To achieve the best possible results when varnishing or staining a wooden tabletop, it is vital to sand the surface beforehand. The patterns and hues of natural wood can be subdued or lost without careful preparation, while a good sanding can improve cheap wood and enhance a fine tabletop. Take your time with the sanding and preparation process, and the final product will be a beautiful, lasting finish once it's stained.
- Skill level:
Things you need
- Eye goggles
- Dust mask
- Sanding block
- Tack cloth
- Aluminum oxide sandpaper in 100, 150, 220 and 320 grit
Protect your eyes and mouth with the goggles and the dust mask. Wood dust can cause eye and skin irritation, as well as aggravate an asthmatic condition. If the wood is old or hasn't been well-treated, there are also biological dangers associated with bacteria and fungi.
Cover the sanding block with 100-grit sandpaper and begin sanding. Ensure that the sanding motion goes in the same direction as the grain of the wood.
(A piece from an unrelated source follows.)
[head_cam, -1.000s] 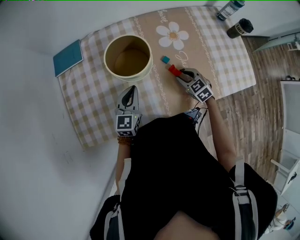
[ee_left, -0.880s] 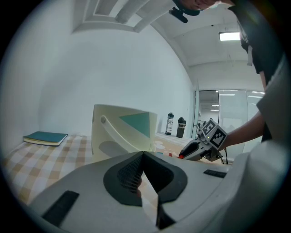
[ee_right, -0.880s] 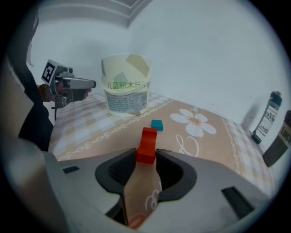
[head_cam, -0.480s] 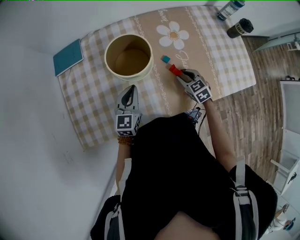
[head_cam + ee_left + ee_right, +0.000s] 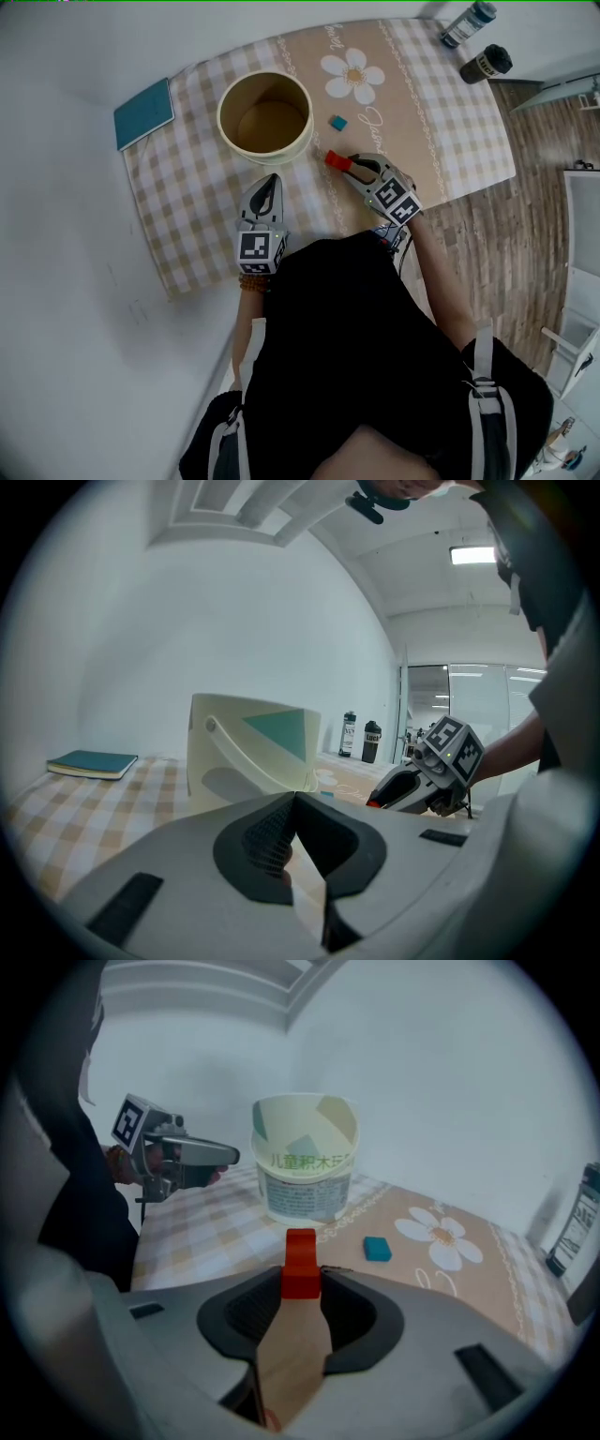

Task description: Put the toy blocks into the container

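My right gripper [image 5: 349,166] is shut on a red toy block [image 5: 335,160], which pokes out past the jaw tips [image 5: 301,1262] a little above the cloth. A small teal block [image 5: 337,122] lies on the tan strip beyond it [image 5: 377,1248]. The cream round container [image 5: 268,156] stands upright and looks empty, to the left of the red block [image 5: 306,1157]. My left gripper [image 5: 267,189] rests shut and empty on the checked cloth just in front of the container [image 5: 251,742].
A checked tablecloth [image 5: 183,192] with a daisy print covers the table. A teal book [image 5: 144,113] lies at the far left. Two bottles [image 5: 466,23] [image 5: 486,64] stand at the far right corner. Wooden floor lies past the table's right edge.
My right gripper has carried the red block away from the teal block, nearer to me and toward the container. The left gripper has stayed put.
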Motion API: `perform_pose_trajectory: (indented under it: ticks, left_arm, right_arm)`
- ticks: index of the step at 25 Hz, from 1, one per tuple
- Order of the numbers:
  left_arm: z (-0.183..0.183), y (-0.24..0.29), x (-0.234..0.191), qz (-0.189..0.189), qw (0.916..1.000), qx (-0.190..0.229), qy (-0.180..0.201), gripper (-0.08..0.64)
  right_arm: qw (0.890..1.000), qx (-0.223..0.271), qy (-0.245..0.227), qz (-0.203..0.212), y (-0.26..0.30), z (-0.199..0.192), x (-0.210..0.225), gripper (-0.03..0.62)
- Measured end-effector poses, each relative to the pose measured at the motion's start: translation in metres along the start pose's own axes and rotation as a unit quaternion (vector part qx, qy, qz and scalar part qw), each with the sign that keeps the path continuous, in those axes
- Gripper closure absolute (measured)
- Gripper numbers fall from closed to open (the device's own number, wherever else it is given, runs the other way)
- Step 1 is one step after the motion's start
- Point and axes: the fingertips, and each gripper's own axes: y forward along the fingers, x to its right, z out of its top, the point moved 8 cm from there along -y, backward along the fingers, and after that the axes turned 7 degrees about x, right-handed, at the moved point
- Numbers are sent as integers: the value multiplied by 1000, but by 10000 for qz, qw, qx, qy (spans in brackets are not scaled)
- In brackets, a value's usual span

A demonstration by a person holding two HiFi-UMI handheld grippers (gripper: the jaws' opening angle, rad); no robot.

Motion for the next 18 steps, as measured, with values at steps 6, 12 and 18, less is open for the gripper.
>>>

Stop sanding only when the surface is entirely even. Use the tack cloth to wipe up the wood dust.
Sand the tabletop with 150-grit sandpaper. Make sure to sand with the grain of the wood. The surface should be noticeably smoother after the second sanding. Wipe away dust with the tack cloth.
Cover the sanding block with 220-grit sandpaper and work in the direction of the grain. Oak, pine and the majority of other wood grains should be rendered smooth at this stage, ready for staining and sealing. Apply the tack cloth to remove wood dust.
Tips and warnings
- For rounded edges and intricate detailing, use a foam swimming noodle, cut to size and wrapped in 100-grit sandpaper.
- Dense-grained woods, such as mahogany, will require an additional sanding with 320-grit sandpaper to be ready for staining. Once finished, use the tack cloth to dust the surface.